Review of The Ogre

The Ogre (1996)
The Sorrow and the Pity
19 July 2011
Warning: Spoilers
Volker Schlondorff's intermittently powerful "Ogre" stars John Malkovich as Abel Tiffauges, a seemingly mentally handicapped Frenchman who finds himself gallivanting across Europe during the Second World War.

Like his character in "Of Mice and Men", Malkovich plays Abel as a dim witted, obedient giant. Abel's only joy comes from tending to, protecting and helping children, a love that many in the film mistake for paedophilia.

Pretty soon Abel finds himself working for the Nazis, firstly at Hermann Goering's hunting lodge, and later at Kaltenborn Castle, an elite training camp for Hitler Youths. At both locations, Abel's fawning attitude toward children epitomises Nazi delirium. Nazism, like Abel's whole being, is a pathology bent upon preserving and protecting a certain "chosen people". It's an ethnic pathology which mirrors Abel's own drive to "photograph" and "preserve" a very specific, idealised view of youth and beauty. What the film stresses is how both stances operate in a cloistered, secluded realm in which the distinctions between the internal and the external world no longer hold, both Abel and Nazism creating fantasy, fairy-tale narratives for themselves and their believers. In this regard, everything Abel does, though benevolent and altruistic in his mind, leads to great violence. And so Abel, like the film's Nazis, is mild mannered, has little insight into his nature, lives in a fantasy world, always defers to authority, does not believe he is hurting anyone, and yet causes great harm. This "Nazi pathology" (the desire to "not see", a form of disavowal that is hard-wired into the very structure of modern life) is still very much a part of our modern, or post-modern, world.

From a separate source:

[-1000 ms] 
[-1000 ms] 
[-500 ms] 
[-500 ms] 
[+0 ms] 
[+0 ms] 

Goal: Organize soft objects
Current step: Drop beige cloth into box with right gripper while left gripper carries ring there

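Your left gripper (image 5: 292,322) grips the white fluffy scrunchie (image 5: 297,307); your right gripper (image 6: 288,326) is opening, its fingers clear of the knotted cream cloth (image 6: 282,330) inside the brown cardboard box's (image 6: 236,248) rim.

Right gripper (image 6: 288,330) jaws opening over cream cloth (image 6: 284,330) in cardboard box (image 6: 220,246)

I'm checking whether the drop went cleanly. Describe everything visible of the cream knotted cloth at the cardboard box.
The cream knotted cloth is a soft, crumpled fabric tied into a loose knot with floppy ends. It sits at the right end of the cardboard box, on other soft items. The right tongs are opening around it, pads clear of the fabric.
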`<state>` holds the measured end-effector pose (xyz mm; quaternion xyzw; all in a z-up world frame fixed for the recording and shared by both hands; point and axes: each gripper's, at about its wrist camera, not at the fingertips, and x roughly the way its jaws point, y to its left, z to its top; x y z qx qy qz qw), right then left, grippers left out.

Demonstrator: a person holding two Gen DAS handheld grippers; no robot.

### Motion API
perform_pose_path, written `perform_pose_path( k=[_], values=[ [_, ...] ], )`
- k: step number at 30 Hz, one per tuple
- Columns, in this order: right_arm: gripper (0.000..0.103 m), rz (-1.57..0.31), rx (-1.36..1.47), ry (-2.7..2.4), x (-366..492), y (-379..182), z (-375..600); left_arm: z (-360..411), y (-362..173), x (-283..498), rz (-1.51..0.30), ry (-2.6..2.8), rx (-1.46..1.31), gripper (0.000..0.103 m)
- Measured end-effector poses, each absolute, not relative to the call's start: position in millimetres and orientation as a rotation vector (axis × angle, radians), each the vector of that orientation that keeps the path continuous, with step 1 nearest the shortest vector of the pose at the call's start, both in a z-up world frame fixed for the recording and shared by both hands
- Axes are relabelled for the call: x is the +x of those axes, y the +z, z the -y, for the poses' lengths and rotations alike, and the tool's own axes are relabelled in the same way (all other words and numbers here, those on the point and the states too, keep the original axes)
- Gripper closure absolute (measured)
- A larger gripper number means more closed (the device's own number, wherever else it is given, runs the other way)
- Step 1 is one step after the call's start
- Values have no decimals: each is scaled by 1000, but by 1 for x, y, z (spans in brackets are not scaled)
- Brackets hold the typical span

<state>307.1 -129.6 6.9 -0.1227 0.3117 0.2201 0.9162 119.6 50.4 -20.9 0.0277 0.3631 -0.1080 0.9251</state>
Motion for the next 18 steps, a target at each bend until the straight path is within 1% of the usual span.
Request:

The film ends with Abel rescuing a Jewish child. For Abel, love is by definition always never-ending and always excessive; he loves all children. This brings him in conflict with Nazi ideology, which, of course, demands that he kill the boy. This contradiction leads to Abel betraying his masters during the film's climax, and subsequently wading off into the sunset with the Jewish boy on his shoulders. Hauntingly, the duo think that they're protecting each other with magical powers. They are now each other's "chosen one", a stance which itself now foreshadows contemporary politics (protecting the Jew to protect oneself, protecting Israel to protect America).

Aesthetically, like Schlondorff's earlier film, "The Tin Drum", "The Ogre" takes the shape and tone of a dark, grisly fairy tale. Some passages recall both Goethe and the Brothers Grimm (and a hunting sequence Renoir's "The Rules of the Game"), though Schlondorff tones down his customary surrealism (and removes all sexual subplots present in the original tale), his eyes now on the more direct tastes of mass market, global (ie Western) audiences.

8/10 – Ranges from great to watered down and very poor, but Malkovich sucks us in. See Pasolini's "Salo".